** Opening Data segment block **

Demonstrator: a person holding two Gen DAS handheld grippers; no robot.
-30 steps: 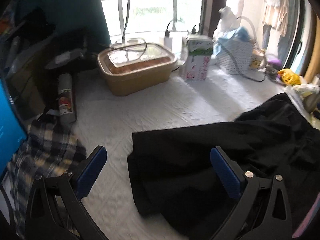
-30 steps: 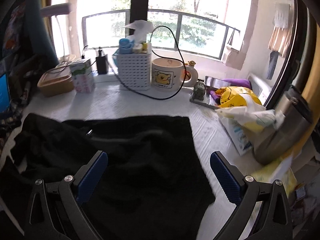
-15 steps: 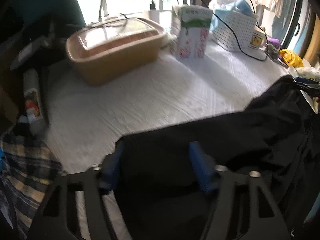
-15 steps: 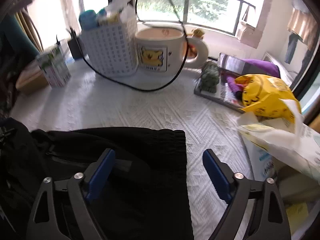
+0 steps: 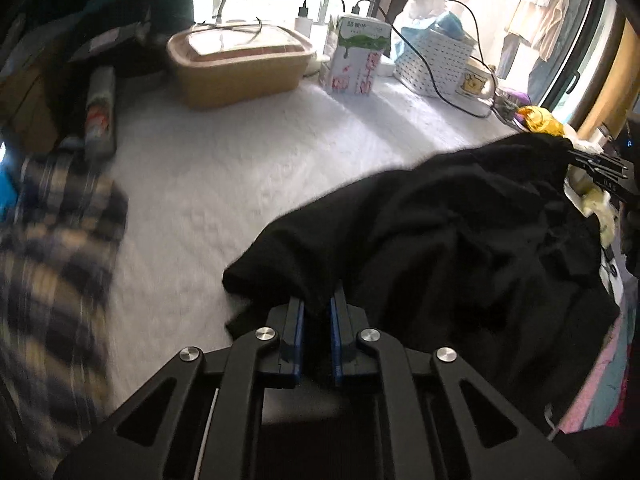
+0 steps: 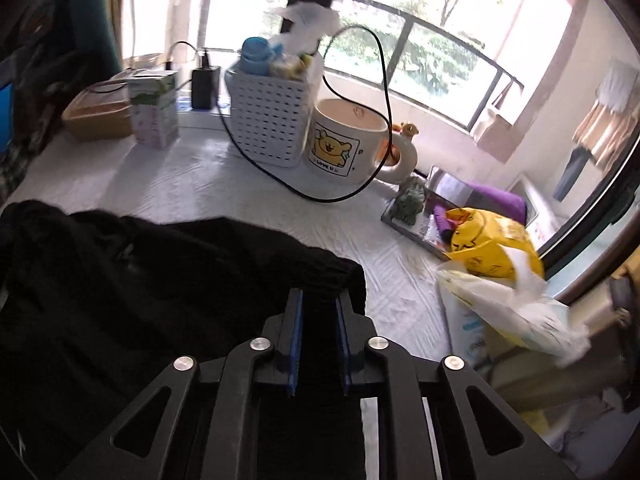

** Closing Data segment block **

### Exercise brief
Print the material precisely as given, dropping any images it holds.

### Solution to the exercise
Demonstrator: a person holding two Gen DAS handheld grippers; no robot.
-30 steps: 
-30 steps: 
-15 steps: 
-15 steps: 
+0 steps: 
+0 steps: 

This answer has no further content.